Alors que l’Observatoire national de l’agriculture (ONAGRI) se félicite d’un taux de remplissage de 38,32% des barrages suite aux récentes précipitations, une voix discordante vient briser l’optimisme ambiant.
L’experte en ressources hydriques et en adaptation aux changements climatiques, Raoudha Guefrache, alerte sur une lecture trop simpliste – voire trompeuse – des chiffres.
« Ce que nous stockons n’est qu’une infime partie de ce qui tombe du ciel. Le reste… s’évapore », affirme-t-elle.
Selon elle, entre 50 et 60% des précipitations s’évaporent avant même d’atteindre les réservoirs, en raison du réchauffement climatique et de l’effet de serre.
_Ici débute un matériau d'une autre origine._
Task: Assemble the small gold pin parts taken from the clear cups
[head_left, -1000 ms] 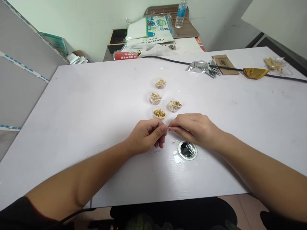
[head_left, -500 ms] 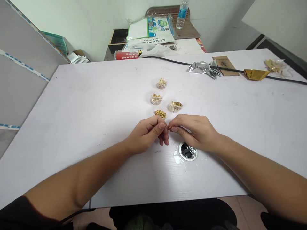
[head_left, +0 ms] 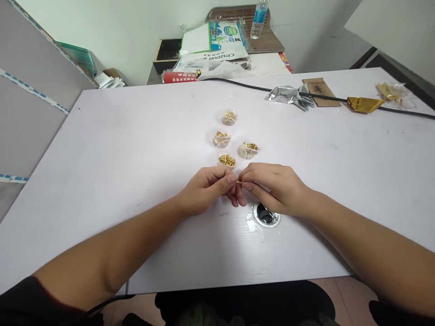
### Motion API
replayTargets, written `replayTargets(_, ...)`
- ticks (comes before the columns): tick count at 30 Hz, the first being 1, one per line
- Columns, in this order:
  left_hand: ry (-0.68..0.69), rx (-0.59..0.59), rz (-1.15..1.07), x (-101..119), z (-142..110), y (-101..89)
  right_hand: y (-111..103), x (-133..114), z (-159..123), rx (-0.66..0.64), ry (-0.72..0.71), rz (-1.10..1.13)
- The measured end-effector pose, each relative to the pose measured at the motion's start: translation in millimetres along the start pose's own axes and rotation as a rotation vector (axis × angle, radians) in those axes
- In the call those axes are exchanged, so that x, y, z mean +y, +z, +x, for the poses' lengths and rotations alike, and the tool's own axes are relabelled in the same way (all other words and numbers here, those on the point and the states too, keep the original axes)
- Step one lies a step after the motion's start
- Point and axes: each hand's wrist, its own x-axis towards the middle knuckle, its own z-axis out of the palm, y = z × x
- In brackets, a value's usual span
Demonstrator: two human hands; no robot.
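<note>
"So, where is the small piece at this moment, the one between the hands?"

"Just above the table (head_left: 136, 158), a thin gold pin (head_left: 239, 182) sits between both hands. It is so short that the fingers hide much of it."

"And how is the grip of each hand?"

"Closed, but lightly. The left hand (head_left: 207, 191) pinches with its thumb and bent fingers, and the right hand (head_left: 275, 188) closes its thumb and index finger at the pin's other end. I think only fingertips can hold so slim a piece with control; a full fist would bury it."

"Why do the arms stay so low?"

"Probably for steadiness — the forearms (head_left: 102, 244) seem to lie on the white, finely ribbed plastic of the table, so the fingers shake less."

"What is nearest to the hands?"

"A clear plastic packet (head_left: 227, 160) of shiny brass pins, one of four soft, rounded bundles grouped close together, perhaps for easy reach. Just beside the right hand is a round metal-rimmed hole (head_left: 267, 214), with clear tape on the table next to it."

"And farther away?"

"Crumpled silver foil (head_left: 285, 95) and gold foil (head_left: 363, 105) — both near a black cable (head_left: 322, 97)."
</note>
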Motion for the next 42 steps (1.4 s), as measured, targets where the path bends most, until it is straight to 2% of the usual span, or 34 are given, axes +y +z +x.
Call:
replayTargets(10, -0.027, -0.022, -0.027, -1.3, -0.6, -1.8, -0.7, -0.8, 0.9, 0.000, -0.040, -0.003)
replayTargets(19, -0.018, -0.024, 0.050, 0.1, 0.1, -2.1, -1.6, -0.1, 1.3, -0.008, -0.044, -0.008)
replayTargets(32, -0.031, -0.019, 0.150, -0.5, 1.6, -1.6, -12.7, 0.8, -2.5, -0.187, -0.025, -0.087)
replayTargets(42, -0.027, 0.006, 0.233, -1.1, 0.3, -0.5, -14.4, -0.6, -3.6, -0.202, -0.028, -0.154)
Résultat : seules 10% des pluies récentes ont réellement profité au remplissage des barrages.
Des pluies « bénéfiques »… mais sans effet réel
Guefrache rappelle que si les régions du Centre-est ont connu une hausse spectaculaire des précipitations – atteignant 159% des moyennes habituelles -, cela ne se traduit pas pour autant par une amélioration concrète de la situation hydrique.
« Tant que ces pluies n’atteignent pas les barrages ni n’irriguent les terres, il est trompeur de parler de pluies bénéfiques », déplore-t-elle.
En mars, les précipitations n’ont représenté que 23% des moyennes normales. En février, la situation était à peine meilleure, avec 35% des volumes habituellement enregistrés dans les barrages.
Une efficacité de stockage en chute libre
Le constat est sévère : la capacité réelle des barrages à retenir l’eau diminue de jour en jour. Alors qu’ils pouvaient autrefois absorber des flux de pluie de près de 300 mètres cubes, ils n’en captent aujourd’hui qu’à peine 20 à 30%.
En cause : l’envasement, les pertes en ligne, les infiltrations et l’inefficience du système global de collecte. À cela s’ajoutent la hausse continue des températures et l’irrégularité croissante des précipitations, deux conséquences directes du changement climatique.
Guefrache appelle à un changement radical de paradigme : « Il est urgent de cesser de prendre les chiffres bruts pour des vérités. L’eau qui tombe ne reste pas. Entre l’évaporation, l’absorption par les sols et les infiltrations, ce que nous stockons réellement est bien moindre. »
Vers une refonte de la gestion hydrique ?
Alors que la Tunisie entre dans une 6e année consécutive de stress hydrique sévère, il serait temps de revoir en profondeur les méthodes de collecte, de stockage et de gestion de l’eau, selon plusieurs experts.
Selon les dernières données publiées par l’Observatoire national de l’agriculture (ONAGRI), le taux global de remplissage a atteint 38,32% au 28 avril 2025, contre 36,5% le 16 avril. Le volume total des ressources stockées dans les barrages s’élève désormais à 907,47 millions de mètres cubes, contre 865,3 millions deux semaines plus tôt.